_What you need to do_. The copy you print must match the listing exactly, with its pictures removed.

Start of Collected data

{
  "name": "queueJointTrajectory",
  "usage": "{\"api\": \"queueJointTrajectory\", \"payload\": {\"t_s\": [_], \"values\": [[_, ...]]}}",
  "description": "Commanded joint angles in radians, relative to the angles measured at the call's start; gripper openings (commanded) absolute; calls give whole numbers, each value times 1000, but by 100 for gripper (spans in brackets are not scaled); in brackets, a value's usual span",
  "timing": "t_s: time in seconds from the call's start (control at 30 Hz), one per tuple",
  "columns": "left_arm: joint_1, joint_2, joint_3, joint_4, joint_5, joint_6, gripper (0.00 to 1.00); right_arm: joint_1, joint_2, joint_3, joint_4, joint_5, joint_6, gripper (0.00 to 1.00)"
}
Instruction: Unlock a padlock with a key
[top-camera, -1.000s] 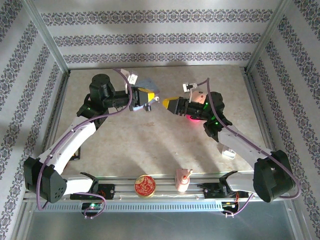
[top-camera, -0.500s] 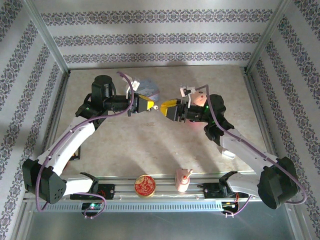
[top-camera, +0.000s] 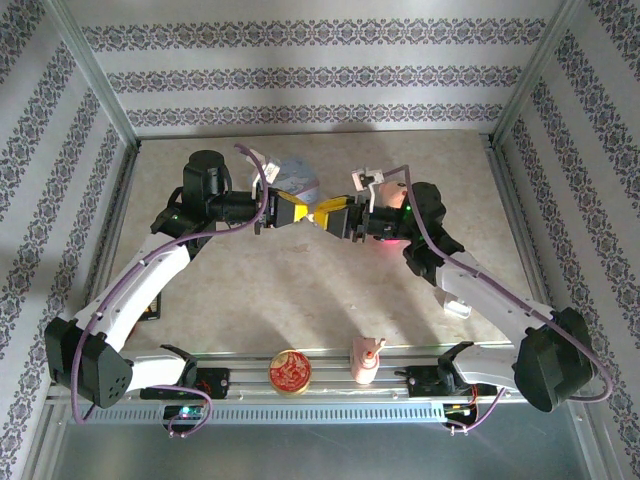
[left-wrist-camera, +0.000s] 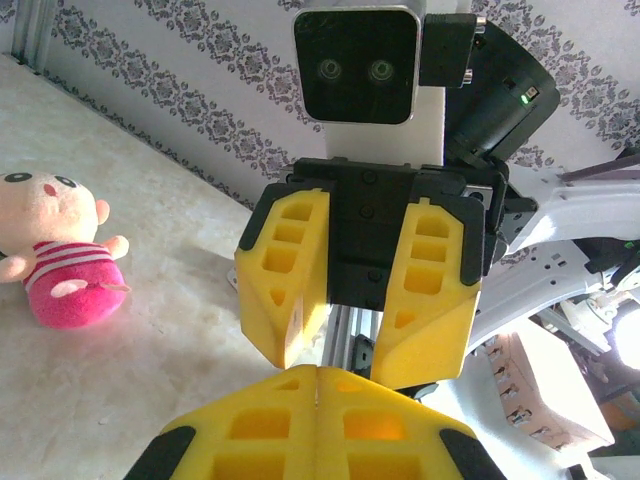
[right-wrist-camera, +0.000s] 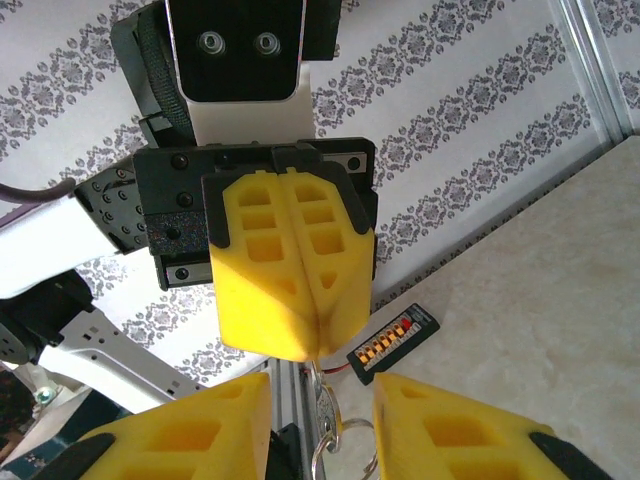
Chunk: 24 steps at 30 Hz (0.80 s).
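Two robot arms meet tip to tip above a beige table. The left pincer has its yellow pads pressed together on a small grey metal piece that hangs from their seam with wire rings below it; whether this is the padlock or its key is too small to tell. The right pincer faces it with fingers apart, the metal piece and rings dangling in the gap between them. A pale blue tin lies behind the left pincer, and a pink plush doll sits on the table.
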<state>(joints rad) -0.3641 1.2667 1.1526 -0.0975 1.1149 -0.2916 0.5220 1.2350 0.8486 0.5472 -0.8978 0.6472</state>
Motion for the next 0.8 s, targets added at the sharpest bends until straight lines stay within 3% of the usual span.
{"api": "queueJointTrajectory", "payload": {"t_s": [0.0, 0.77], "values": [[9, -20, 18, 29, 28, 6, 0, 12, 18, 38, 4, -27, -23, 31], [9, -15, 7, 56, 1, -7, 0, 16, 51, 49, -9, -55, -11, 27]]}}
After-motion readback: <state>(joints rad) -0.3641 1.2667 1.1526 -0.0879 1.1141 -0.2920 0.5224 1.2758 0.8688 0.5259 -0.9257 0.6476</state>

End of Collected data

_Solution to the problem_.
{
  "name": "queueJointTrajectory",
  "usage": "{\"api\": \"queueJointTrajectory\", \"payload\": {\"t_s\": [_], \"values\": [[_, ...]]}}",
  "description": "Commanded joint angles in radians, relative to the angles measured at the call's start; gripper openings (commanded) absolute; calls give whole numbers, each value times 1000, but by 100 for gripper (spans in brackets are not scaled); in brackets, a value's usual span",
  "timing": "t_s: time in seconds from the call's start (control at 30 Hz), one per tuple",
  "columns": "left_arm: joint_1, joint_2, joint_3, joint_4, joint_5, joint_6, gripper (0.00 to 1.00); right_arm: joint_1, joint_2, joint_3, joint_4, joint_5, joint_6, gripper (0.00 to 1.00)"
}
Instruction: Unlock a padlock with a key
[top-camera, -1.000s] 
[top-camera, -0.500s] 
[top-camera, +0.000s] 
[left-wrist-camera, +0.000s] 
[right-wrist-camera, +0.000s] 
Chunk: 24 steps at 30 Hz (0.80 s).
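Two robot arms meet tip to tip above a beige table. The left pincer has its yellow pads pressed together on a small grey metal piece that hangs from their seam with wire rings below it; whether this is the padlock or its key is too small to tell. The right pincer faces it with fingers apart, the metal piece and rings dangling in the gap between them. A pale blue tin lies behind the left pincer, and a pink plush doll sits on the table.
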<state>(joints rad) -0.3641 1.2667 1.1526 -0.0975 1.1149 -0.2916 0.5220 1.2350 0.8486 0.5472 -0.8978 0.6472</state>
Motion for the next 0.8 s, targets added at the sharpest bends until straight lines stay within 3% of the usual span.
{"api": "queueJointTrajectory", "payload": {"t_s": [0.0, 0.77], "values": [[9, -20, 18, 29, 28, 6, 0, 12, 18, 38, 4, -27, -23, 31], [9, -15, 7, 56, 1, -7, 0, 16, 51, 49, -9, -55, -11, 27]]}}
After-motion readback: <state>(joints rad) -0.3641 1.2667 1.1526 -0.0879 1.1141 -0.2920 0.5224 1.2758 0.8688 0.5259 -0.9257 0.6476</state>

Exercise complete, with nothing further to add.